Page:Gabriel Ferry - Le coureur des bois, Tome II, 1884.djvu/358

La bibliothèque libre.
Le texte de cette page a été corrigé et est conforme au fac-similé.

« Le Grand-Esprit a reçu l’âme d’un brave, dit Rayon-Brûlant ; son corps est à l’abri des outrages des chiens apaches. Marchons. »

Le canot sous une impulsion plus rapide, traça un large sillon et effaça le bouillonnement des eaux au-dessus de la tombe humide à laquelle le pieux dépôt venait d’être confié.

Après un moment de profond silence :

« Comanche, dit Bois-Rosé au jeune chef, passez-moi une de ces branches allumées ; j’ai besoin de m’assurer que mes yeux ne me trompent pas. Il me semble voir flotter derrière nous plus d’arbres que nous n’en avons évités. »

Rayon-Brûlant prit dans le brasier un tison ardent et le tendit au Canadien, qui se tourna pour jeter un regard sur la surface du fleuve à l’arrière du canot.

Un soupçon parut frapper le coureur des bois.

« Par tous les saints de la légende ! s’écria-t-il, il est impossible que nous ayons pu traverser la forêt qui flotte derrière nous. C’est moi qui vous le dis, des mains indiennes ont seules pu encombrer ainsi le cours du fleuve. Ces arbres n’ont jamais été devant le canot qui nous porte. »

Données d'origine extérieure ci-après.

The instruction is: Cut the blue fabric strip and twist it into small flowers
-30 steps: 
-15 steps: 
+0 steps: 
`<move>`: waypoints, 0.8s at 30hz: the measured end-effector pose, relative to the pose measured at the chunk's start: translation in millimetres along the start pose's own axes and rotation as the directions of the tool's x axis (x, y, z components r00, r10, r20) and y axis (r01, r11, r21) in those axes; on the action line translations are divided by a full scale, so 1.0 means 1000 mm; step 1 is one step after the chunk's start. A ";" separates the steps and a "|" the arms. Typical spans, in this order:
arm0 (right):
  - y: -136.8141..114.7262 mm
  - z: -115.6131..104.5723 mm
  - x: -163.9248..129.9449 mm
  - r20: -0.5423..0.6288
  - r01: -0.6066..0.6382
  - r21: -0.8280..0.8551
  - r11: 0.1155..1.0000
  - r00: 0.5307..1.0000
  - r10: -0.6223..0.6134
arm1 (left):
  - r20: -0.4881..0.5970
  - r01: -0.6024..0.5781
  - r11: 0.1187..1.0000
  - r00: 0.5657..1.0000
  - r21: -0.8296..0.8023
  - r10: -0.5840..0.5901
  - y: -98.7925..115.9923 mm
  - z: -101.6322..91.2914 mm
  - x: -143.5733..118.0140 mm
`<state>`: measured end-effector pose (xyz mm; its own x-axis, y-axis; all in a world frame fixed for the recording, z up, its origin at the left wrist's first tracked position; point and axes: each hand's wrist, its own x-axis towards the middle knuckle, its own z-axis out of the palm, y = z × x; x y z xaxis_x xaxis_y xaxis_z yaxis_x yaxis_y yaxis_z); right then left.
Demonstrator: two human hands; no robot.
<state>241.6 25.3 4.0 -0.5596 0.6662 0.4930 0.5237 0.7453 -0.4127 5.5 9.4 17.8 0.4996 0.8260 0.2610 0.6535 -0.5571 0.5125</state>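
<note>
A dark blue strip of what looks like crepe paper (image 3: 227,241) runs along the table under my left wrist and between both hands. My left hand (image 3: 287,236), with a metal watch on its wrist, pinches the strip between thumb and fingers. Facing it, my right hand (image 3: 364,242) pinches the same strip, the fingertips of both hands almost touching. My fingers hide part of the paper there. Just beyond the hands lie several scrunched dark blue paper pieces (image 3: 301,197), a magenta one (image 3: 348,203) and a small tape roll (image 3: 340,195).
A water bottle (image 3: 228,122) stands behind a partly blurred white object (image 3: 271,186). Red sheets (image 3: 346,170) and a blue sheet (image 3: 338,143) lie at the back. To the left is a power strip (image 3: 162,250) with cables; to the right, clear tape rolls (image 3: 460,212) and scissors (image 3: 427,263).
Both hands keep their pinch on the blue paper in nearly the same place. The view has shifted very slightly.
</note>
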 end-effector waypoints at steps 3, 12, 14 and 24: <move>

À quelque distance, en effet, derrière l’embarcation, la rivière semblait littéralement hérissée de branches et de troncs d’arbres qu’on voyait à la clarté de la flamme.

« C’est étrange ! ajouta Gayferos.

– Non, ce n’est pas étrange pour un homme qui connaît toutes les ruses dont les Indiens sont capables, répondit Bois-Rosé : demandez plutôt à Pepe. »

Pepe examinait aussi le cours de la rivière à l’arrière du canot, et, comme à Bois-Rosé, il lui sembla matériellement impossible que leur fragile embarcation eût pu, sans se déchirer, traverser cette masse flottante de troncs d’arbres et de branchages entremêlés.